Exercise instructions
A complete transcription of the material, exact in every line, is what is wanted.

Raw data
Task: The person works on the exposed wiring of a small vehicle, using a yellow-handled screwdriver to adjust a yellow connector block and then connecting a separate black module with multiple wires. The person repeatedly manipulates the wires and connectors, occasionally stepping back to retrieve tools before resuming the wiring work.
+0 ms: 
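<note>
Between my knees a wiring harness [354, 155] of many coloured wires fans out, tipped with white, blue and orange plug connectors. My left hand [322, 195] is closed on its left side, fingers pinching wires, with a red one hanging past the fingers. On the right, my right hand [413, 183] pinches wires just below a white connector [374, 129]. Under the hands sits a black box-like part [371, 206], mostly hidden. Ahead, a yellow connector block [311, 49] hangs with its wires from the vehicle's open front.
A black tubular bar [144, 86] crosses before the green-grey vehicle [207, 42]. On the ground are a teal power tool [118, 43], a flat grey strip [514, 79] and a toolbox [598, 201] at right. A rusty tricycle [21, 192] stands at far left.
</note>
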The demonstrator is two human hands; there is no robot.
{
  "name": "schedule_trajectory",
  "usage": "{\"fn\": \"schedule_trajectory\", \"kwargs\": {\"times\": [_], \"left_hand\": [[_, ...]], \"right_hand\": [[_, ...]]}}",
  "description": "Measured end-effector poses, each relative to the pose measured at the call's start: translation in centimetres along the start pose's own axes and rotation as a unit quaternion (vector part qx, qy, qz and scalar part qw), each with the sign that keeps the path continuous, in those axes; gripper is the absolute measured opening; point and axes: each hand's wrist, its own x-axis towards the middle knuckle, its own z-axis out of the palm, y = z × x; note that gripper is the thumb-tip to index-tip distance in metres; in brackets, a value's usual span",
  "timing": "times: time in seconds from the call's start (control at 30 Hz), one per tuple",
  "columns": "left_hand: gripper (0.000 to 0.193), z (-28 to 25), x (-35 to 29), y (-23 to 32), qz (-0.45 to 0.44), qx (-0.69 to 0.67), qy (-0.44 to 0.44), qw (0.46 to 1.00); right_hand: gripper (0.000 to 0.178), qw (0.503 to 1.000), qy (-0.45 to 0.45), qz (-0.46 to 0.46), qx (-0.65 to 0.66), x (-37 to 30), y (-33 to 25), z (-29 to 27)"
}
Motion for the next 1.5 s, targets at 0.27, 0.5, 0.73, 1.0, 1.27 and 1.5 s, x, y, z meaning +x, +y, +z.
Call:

Exercise result
Task: The person works on the exposed wiring of a small vehicle, using a yellow-handled screwdriver to adjust a yellow connector block and then connecting a separate black module with multiple wires. The person repeatedly manipulates the wires and connectors, occasionally stepping back to retrieve tools before resuming the wiring work.
+0 ms: 
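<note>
Between my knees a wiring harness [354, 155] of many coloured wires fans out, tipped with white, blue and orange plug connectors. My left hand [322, 195] is closed on its left side, fingers pinching wires, with a red one hanging past the fingers. On the right, my right hand [413, 183] pinches wires just below a white connector [374, 129]. Under the hands sits a black box-like part [371, 206], mostly hidden. Ahead, a yellow connector block [311, 49] hangs with its wires from the vehicle's open front.
A black tubular bar [144, 86] crosses before the green-grey vehicle [207, 42]. On the ground are a teal power tool [118, 43], a flat grey strip [514, 79] and a toolbox [598, 201] at right. A rusty tricycle [21, 192] stands at far left.
</note>
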The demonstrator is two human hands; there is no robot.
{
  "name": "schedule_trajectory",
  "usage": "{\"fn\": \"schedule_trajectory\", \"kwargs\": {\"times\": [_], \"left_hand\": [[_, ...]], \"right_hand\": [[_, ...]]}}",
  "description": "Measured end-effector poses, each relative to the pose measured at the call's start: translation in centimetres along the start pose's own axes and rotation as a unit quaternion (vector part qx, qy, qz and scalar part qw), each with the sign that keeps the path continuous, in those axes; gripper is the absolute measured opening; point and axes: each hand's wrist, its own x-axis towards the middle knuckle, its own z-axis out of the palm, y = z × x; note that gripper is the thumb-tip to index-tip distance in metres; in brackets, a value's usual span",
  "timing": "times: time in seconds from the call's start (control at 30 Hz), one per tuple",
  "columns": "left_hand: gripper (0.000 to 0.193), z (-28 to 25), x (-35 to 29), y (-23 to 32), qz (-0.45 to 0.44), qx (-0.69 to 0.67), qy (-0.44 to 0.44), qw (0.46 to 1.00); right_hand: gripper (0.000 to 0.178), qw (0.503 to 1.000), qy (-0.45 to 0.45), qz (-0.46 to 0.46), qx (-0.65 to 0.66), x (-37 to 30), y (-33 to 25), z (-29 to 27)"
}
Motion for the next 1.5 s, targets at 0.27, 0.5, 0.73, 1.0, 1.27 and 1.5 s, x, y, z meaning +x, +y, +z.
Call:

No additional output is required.